*** Opening of DATA BLOCK ***

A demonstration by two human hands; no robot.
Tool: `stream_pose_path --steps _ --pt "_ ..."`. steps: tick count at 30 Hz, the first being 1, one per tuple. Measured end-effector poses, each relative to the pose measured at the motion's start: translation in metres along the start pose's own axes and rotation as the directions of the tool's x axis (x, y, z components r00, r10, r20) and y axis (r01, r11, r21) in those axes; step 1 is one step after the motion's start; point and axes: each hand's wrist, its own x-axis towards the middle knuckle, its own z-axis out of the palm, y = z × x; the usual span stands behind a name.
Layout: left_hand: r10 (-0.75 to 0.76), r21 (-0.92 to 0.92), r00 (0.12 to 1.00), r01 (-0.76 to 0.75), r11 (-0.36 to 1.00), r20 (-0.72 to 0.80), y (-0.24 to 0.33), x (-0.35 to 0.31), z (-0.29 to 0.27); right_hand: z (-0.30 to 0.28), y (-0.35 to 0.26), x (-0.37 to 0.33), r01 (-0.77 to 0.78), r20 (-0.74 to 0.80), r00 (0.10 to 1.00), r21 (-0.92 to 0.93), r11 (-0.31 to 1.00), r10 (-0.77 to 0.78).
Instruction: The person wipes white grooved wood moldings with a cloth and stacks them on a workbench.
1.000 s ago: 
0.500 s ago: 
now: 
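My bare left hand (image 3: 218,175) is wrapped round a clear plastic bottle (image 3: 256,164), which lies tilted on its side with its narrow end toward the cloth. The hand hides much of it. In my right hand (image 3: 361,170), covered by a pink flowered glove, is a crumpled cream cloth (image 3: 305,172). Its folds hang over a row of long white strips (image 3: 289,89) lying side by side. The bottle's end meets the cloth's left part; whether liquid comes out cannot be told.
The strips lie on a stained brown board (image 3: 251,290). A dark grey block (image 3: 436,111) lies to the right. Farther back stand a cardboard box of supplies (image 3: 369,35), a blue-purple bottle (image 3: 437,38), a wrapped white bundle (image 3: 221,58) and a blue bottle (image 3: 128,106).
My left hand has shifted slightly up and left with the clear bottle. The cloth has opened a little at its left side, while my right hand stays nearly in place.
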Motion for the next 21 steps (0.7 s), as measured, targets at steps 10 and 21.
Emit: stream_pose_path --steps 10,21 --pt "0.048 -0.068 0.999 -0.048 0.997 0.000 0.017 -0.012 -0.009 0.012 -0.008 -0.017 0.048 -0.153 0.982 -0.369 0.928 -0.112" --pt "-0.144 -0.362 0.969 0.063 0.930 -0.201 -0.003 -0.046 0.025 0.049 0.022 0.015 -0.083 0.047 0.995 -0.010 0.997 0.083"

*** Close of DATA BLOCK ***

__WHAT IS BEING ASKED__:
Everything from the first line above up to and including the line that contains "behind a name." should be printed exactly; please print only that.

__TASK ANSWER__:
A demonstration by two human hands; no robot.
Tool: `stream_pose_path --steps _ --pt "_ ..."`. steps: tick count at 30 Hz, the first being 1, one per tuple. Measured end-effector poses, each relative to the pose measured at the motion's start: translation in metres along the start pose's own axes and rotation as the directions of the tool's x axis (x, y, z components r00, r10, r20) and y axis (r01, r11, r21) in those axes; step 1 is one step after the motion's start; point and axes: each hand's wrist, its own x-axis towards the middle knuckle, its own z-axis out of the palm, y = z × x; the usual span stands behind a name.

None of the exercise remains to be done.